→ **About this exercise**
Retype every line from the start of the entries below down to the line with "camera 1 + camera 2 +", both ends included; skip the pictures.

Data items
──────────

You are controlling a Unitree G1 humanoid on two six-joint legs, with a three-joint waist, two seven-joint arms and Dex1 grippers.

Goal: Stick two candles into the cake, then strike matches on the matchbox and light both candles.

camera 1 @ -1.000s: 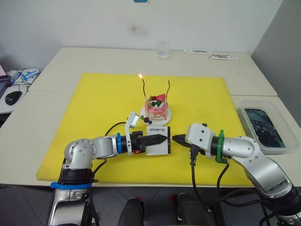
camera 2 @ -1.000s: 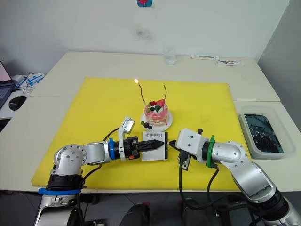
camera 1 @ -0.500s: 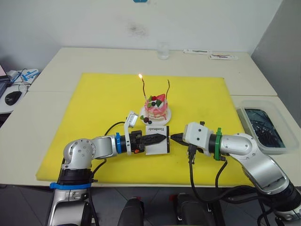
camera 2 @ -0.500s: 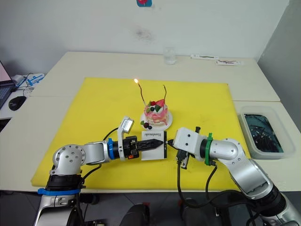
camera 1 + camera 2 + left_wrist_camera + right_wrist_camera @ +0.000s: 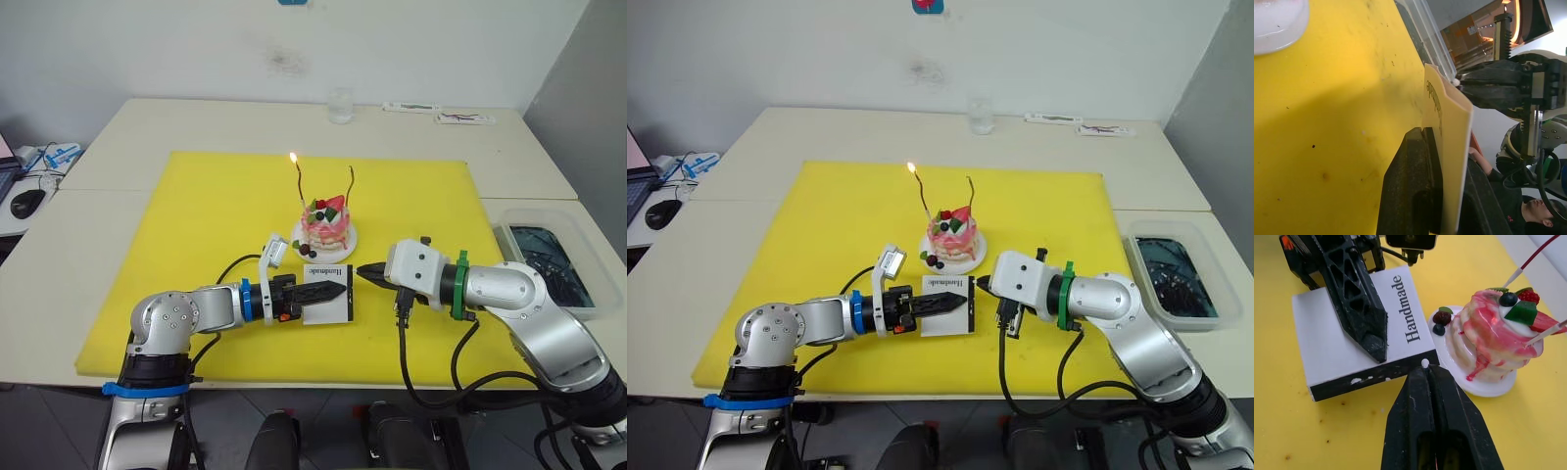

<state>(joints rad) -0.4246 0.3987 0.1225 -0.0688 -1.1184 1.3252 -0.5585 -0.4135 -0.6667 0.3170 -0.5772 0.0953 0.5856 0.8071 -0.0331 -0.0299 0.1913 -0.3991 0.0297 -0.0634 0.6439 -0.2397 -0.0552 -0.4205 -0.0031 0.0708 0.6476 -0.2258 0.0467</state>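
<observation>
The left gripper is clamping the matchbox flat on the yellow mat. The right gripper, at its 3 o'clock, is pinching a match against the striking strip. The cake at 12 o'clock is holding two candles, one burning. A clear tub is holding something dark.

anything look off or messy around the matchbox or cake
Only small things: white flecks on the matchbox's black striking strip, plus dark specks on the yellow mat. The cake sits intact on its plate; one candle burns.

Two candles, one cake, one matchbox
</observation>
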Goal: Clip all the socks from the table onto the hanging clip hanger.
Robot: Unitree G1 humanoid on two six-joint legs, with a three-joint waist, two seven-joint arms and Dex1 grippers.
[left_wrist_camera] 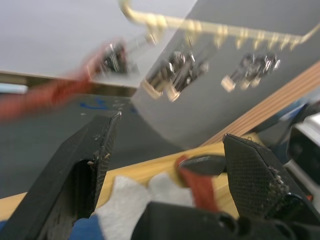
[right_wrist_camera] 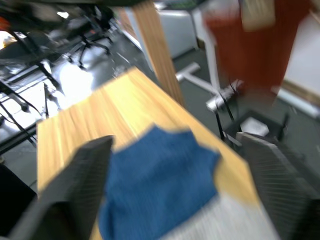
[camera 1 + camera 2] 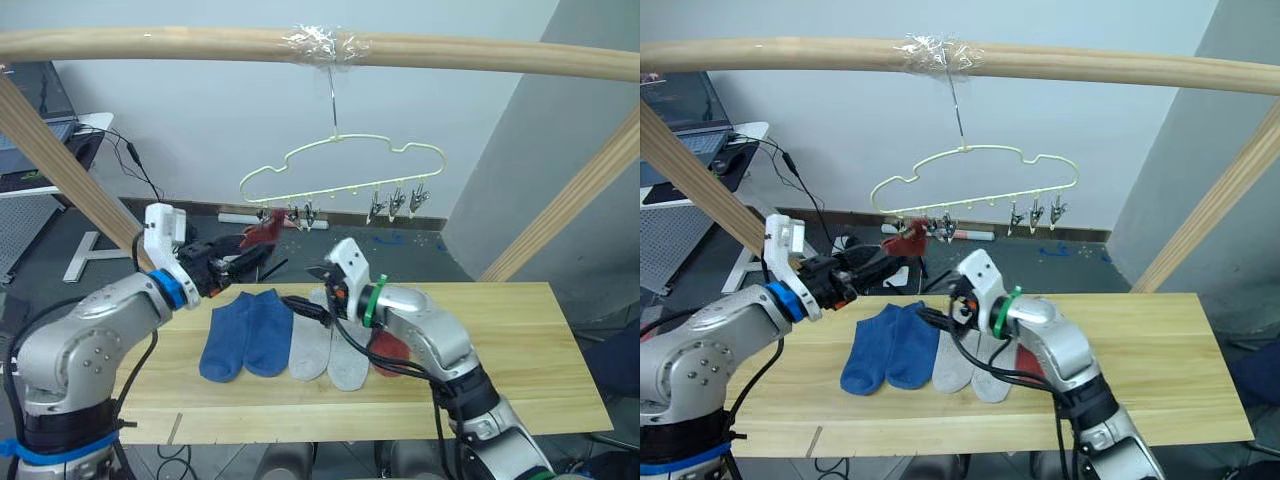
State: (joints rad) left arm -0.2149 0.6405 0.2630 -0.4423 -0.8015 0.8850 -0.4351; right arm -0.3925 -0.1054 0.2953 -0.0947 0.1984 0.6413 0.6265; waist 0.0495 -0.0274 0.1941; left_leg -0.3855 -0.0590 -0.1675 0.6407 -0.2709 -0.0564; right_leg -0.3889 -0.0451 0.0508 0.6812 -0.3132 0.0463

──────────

→ **Answer to the exercise**
You are controlling a Unitree G1 humanoid on two six-joint legs, with a three-joint waist, two seven-joint arms and Dex1 grippers.

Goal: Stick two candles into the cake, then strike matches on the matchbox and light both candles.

camera 1 @ -1.000s: 
camera 2 @ -1.000s: 
camera 1 @ -0.500s: 
camera 2 @ -0.500s: 
camera 1 + camera 2 + left_wrist_camera + right_wrist_camera @ +0.000s: 

This completes the response to the exercise.